After a month-long absence of meetings due to Hurricane Sandy cancellations, the Bedford Central school district gathered and debriefed on their response to the storm and discussed necessary schedule changes resulting from school closures.
School officials, on the whole, had high praise for district staff and local residents for seeing the community through difficult times. In a video of Wednesday's school board meeting, Board President Susan Wollin thanked Jere Hochman, superintendent of schools for the "tremendous amount of time" he and his team put in to return the district to normalcy. She also extended gratitude to first responders who were "working 24/7 in these past few weeks."
Hochman, who in the meeting video characterized the last few weeks as "a blur," acknowledged the administration, faculty and staff, who helped students returning to school with no power at home and maintained professionalism throughout the post-storm period.
Among the scheduling adjustments discussed at the meeting:
- The marking period for middle and high school has been pushed back one week to allow for material to be covered and tests administered (no changes to elementary timeline).
- Friday, Dec. 7, originally reserved for parent-teacher conferences, will now be a half-day session for middle and high school.
With two snow days left in the calendar, the district may not have to dip into other planned days off to fulfill the state mandate of 180 days of school.
Mark Betz, assistant superintendent of business, said, in the meeting video, in the event of a snowy winter—and if the state legislature does not grants school districts a dispensation on meeting the 180-day mandate—the district might first take back Feb. 18, and next look at April 1.
No decisions will be made until the district gathers feedback from staff and community about what days would be best to use if necessary, Betz said.
Hochman said the number of days left in the calendar would not affect how snow day decisions were made. On whether the district should open partially in future post-storm scenarios, he asked the school board to give it policy consideration.

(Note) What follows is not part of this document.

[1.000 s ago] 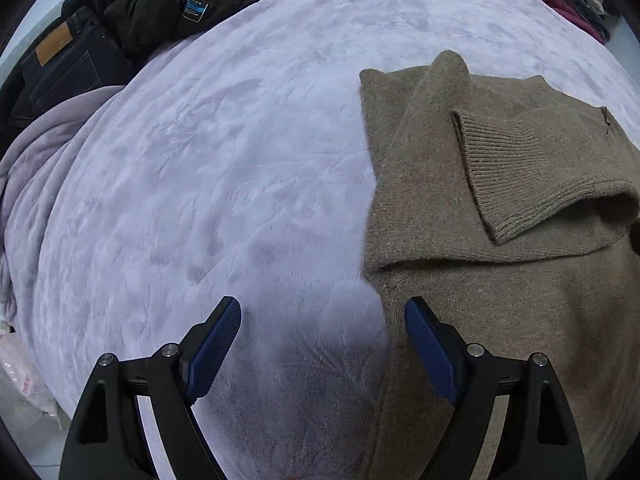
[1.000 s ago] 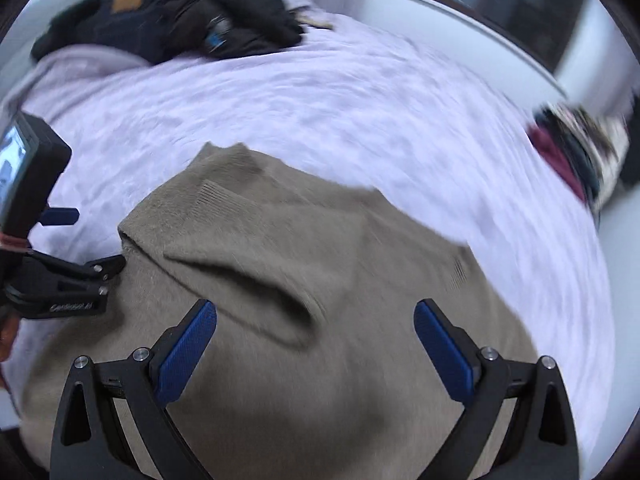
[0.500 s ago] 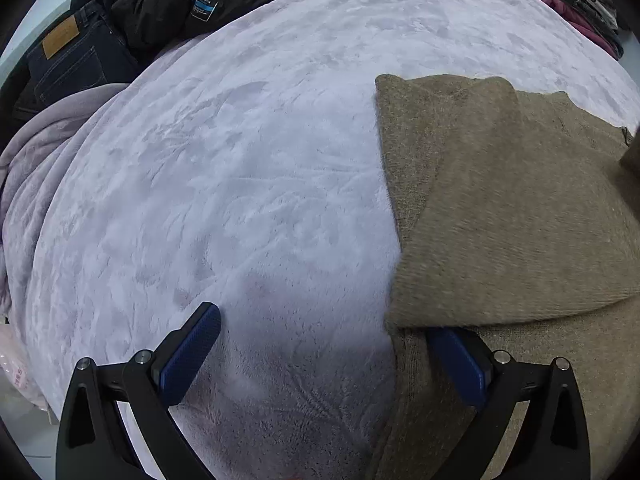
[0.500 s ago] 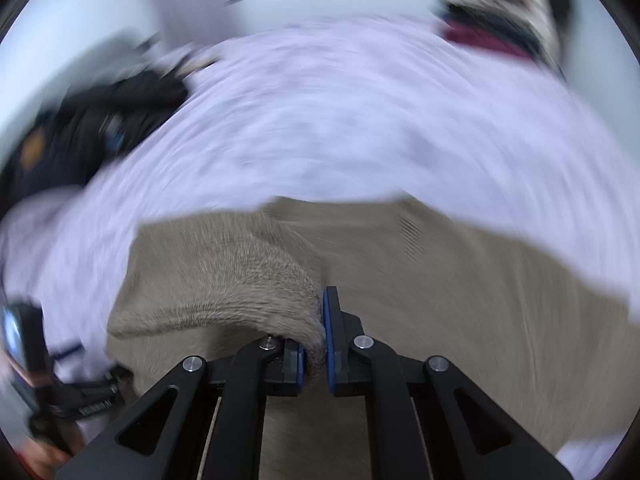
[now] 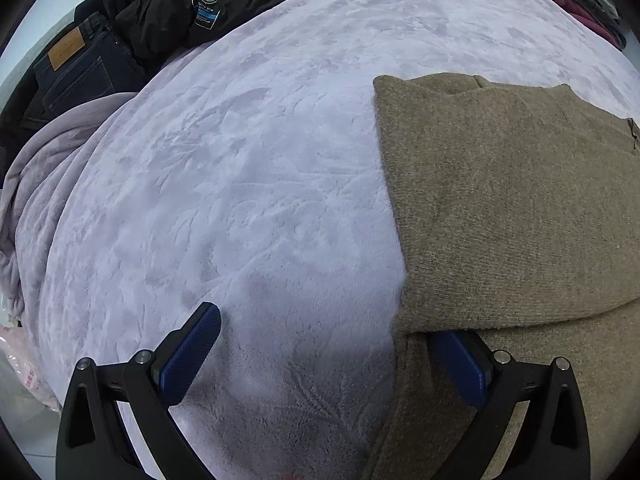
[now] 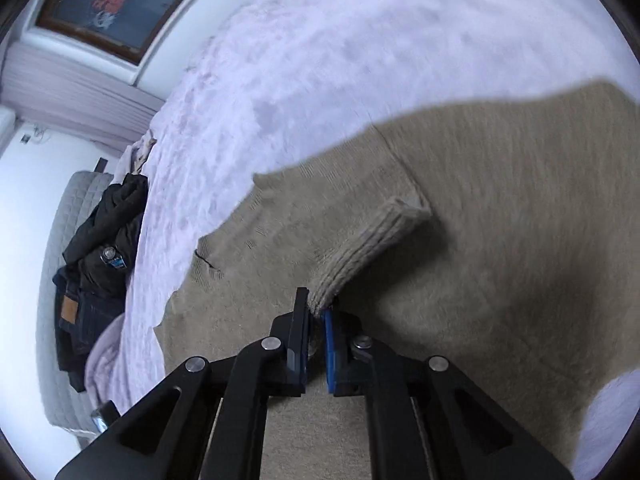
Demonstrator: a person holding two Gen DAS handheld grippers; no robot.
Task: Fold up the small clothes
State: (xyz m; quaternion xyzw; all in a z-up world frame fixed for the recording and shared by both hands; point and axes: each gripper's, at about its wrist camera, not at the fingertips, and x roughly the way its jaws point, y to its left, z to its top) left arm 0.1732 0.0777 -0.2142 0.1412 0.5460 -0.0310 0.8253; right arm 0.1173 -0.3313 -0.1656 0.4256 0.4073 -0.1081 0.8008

"Parents count on school to be open so they can work; kids who are on free or reduced lunch count on a warm place to be and a hot meal," he said in the meeting video.
Hochman said the district benefitted from putting measures into place pre-storm, including moving food to refrigerators backed up by generator power.
On communications, Hochman said at the meeting that establishing a Twitter account and Facebook page for the district to communicate emergency information was valuable. Staff are already working on a text messaging system to disseminate information in the future.
He acknowledged town officials, particularly in Bedford, where an emergency command center brought "all the folks who needed to communicate" in one room. In addition, he said leaders in Pound Ridge and Mt. Kisco stepped up in their communications.
On the utility company response, he said Con Edison had a representative at the EOC meetings daily who understood the distict's needs. "Though NYSEG was not in the room," he said, "there was communication. Once NYSEG understood this campus is essentially a city—with over 4,000 students and 250 bus routes twice a day—they responded. And we appreciate that response."
Hochman also praised Tom Briggs, director of facilities, who worked from "dawn until midnight," to return the district to operational.
"I can't tell you how proud we are of everyone in the district for just stepping up and saying, 'what can I do?,'" he was recorded as saying.